(Supplied records Opens)
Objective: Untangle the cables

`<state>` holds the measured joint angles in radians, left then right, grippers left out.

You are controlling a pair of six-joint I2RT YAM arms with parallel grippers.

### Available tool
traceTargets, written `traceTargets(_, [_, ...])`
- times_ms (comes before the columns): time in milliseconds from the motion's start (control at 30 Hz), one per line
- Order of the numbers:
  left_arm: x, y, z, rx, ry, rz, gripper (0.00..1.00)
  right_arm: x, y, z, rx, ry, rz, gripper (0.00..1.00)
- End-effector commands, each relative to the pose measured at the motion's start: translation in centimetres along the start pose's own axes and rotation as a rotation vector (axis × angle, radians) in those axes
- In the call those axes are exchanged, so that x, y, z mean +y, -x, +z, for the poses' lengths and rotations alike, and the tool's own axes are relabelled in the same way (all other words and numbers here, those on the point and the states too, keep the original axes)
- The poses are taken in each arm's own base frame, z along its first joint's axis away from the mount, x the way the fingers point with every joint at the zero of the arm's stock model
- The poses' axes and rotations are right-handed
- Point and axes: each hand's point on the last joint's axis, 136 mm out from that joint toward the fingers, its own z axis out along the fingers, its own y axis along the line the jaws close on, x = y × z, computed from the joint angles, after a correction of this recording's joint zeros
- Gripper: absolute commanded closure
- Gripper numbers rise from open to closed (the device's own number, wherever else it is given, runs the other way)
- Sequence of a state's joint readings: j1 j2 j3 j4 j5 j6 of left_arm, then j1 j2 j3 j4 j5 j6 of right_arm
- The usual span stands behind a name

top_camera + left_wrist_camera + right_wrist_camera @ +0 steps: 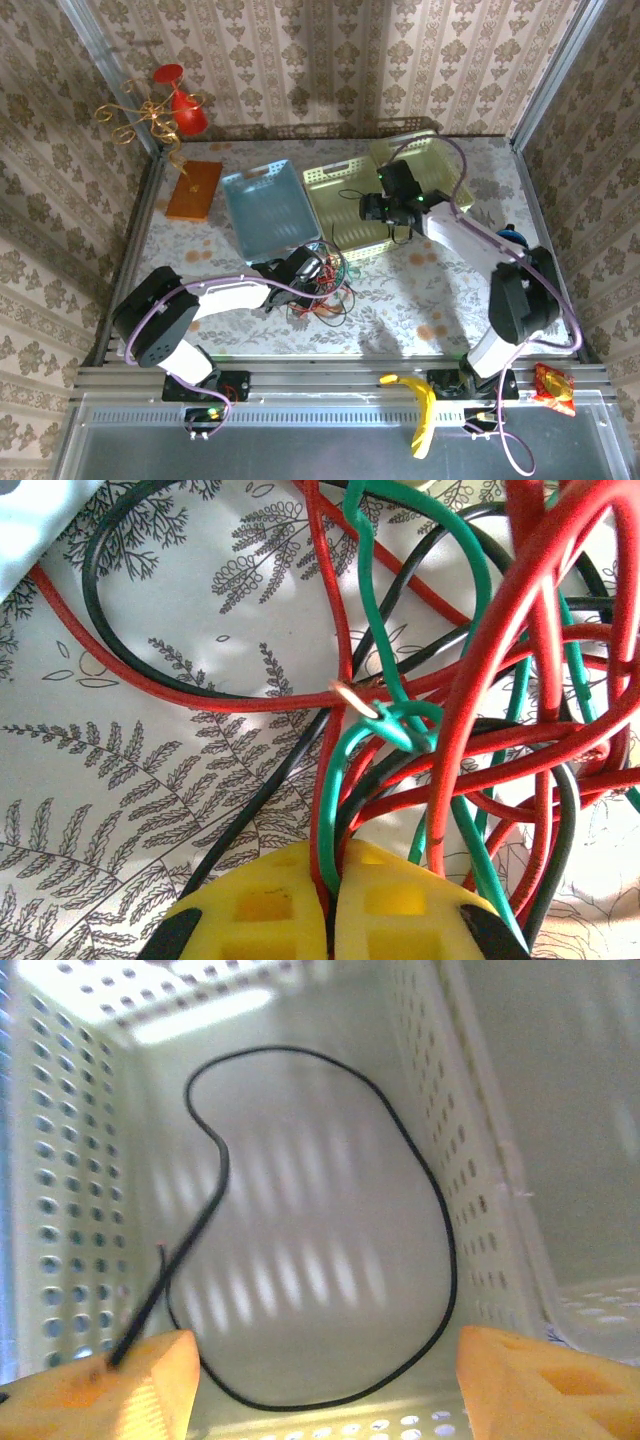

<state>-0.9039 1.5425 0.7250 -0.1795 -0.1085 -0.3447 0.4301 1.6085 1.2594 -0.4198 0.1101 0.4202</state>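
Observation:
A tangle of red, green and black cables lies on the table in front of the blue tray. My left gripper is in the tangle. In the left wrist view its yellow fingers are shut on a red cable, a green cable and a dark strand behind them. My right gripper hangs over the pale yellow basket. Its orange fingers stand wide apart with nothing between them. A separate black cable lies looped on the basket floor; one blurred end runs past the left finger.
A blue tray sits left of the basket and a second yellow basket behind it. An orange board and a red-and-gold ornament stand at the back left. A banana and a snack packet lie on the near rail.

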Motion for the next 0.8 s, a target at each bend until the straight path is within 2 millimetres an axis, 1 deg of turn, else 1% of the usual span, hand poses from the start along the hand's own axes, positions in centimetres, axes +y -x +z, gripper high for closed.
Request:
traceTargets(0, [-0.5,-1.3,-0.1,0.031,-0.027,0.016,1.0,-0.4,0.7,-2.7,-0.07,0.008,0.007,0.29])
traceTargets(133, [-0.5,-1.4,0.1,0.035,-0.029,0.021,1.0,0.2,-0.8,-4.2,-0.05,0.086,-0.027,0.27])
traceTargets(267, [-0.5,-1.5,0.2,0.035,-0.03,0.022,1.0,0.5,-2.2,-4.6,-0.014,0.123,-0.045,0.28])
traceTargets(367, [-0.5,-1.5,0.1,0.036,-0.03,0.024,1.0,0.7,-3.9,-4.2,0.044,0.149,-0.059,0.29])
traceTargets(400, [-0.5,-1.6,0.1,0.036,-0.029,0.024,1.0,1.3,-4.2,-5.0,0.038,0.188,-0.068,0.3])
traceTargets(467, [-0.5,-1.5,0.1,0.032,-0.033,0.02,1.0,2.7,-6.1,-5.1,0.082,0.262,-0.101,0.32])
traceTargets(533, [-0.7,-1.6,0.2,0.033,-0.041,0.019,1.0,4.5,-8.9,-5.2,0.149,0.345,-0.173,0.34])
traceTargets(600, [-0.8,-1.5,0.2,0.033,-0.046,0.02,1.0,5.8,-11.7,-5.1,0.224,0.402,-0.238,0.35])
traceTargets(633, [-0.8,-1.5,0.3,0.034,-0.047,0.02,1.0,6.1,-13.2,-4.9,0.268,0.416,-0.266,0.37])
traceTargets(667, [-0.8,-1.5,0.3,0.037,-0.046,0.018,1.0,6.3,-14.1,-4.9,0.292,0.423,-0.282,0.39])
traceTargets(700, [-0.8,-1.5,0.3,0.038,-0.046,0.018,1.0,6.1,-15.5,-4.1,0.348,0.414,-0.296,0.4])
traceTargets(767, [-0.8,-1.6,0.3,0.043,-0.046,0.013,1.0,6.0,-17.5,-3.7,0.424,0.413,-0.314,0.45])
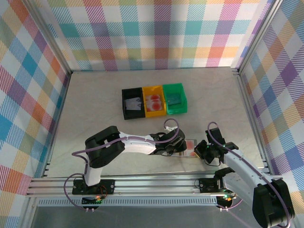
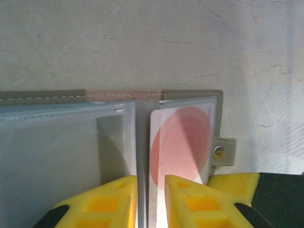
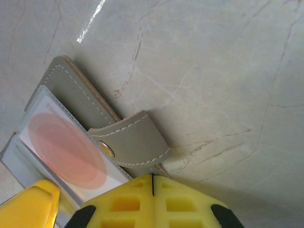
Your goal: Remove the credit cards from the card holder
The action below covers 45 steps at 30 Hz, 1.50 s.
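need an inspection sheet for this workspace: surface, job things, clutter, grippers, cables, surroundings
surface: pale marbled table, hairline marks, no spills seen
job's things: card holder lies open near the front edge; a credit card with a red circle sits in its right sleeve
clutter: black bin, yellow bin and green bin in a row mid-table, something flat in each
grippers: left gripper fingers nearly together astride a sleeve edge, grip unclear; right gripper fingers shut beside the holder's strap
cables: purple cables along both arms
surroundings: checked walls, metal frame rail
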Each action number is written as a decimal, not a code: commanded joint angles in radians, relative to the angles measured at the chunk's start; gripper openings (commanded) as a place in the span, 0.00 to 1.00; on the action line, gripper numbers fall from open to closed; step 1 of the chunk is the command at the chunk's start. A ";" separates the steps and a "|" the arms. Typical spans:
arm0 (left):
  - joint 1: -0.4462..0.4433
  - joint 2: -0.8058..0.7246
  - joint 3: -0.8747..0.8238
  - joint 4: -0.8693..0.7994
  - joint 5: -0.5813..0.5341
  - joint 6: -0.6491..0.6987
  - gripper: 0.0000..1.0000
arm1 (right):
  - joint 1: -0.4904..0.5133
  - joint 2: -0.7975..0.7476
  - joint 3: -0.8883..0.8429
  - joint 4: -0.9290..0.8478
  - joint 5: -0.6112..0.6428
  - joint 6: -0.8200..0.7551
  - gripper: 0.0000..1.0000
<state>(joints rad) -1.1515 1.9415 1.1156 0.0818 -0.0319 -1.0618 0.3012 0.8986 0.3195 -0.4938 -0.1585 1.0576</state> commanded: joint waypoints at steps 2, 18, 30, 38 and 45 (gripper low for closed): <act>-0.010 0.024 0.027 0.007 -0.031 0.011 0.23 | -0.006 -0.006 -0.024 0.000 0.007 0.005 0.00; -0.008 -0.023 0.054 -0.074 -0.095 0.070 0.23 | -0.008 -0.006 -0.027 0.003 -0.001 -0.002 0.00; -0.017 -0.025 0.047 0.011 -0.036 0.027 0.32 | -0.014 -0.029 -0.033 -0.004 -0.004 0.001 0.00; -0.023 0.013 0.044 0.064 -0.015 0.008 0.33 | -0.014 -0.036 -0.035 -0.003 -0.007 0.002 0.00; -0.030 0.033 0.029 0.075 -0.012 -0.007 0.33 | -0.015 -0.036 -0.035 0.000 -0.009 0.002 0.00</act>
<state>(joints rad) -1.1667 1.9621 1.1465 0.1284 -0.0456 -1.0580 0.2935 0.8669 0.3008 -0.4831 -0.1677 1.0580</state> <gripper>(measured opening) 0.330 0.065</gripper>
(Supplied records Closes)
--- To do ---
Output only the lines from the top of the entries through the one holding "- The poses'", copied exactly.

--- Response to the task ---
Objective: Untangle the cables

`<state>` holds the measured joint angles in radians, left then right, grippers left out.

You are controlling a pair of six-joint I2RT YAM arms with parallel grippers.

### Available tool
traceTargets, written `traceTargets(_, [_, ...])`
- times_ms (comes before the columns): time in milliseconds from the motion's start (control at 30 Hz), one per line
- Order of the numbers:
  left_arm: x, y, z, rx, ry, rz, gripper (0.00..1.00)
  right_arm: x, y, z, rx, ry, rz, gripper (0.00..1.00)
- End-effector commands, each relative to the pose measured at the motion's start: translation in centimetres along the start pose's own axes and rotation as a rotation vector (axis × angle, radians) in those axes
- In the call those axes are exchanged, so that x, y, z mean +y, -x, +z, for the poses' lengths and rotations alike, and the tool's own axes are relabelled in the same way (all other words and numbers here, those on the point and the states too, keep the original axes)
- The poses are taken in each arm's own base frame, z along its first joint's axis away from the mount, x the way the fingers point with every joint at the zero of the arm's stock model
- The poses' axes and rotations are right-handed

The exercise is done now.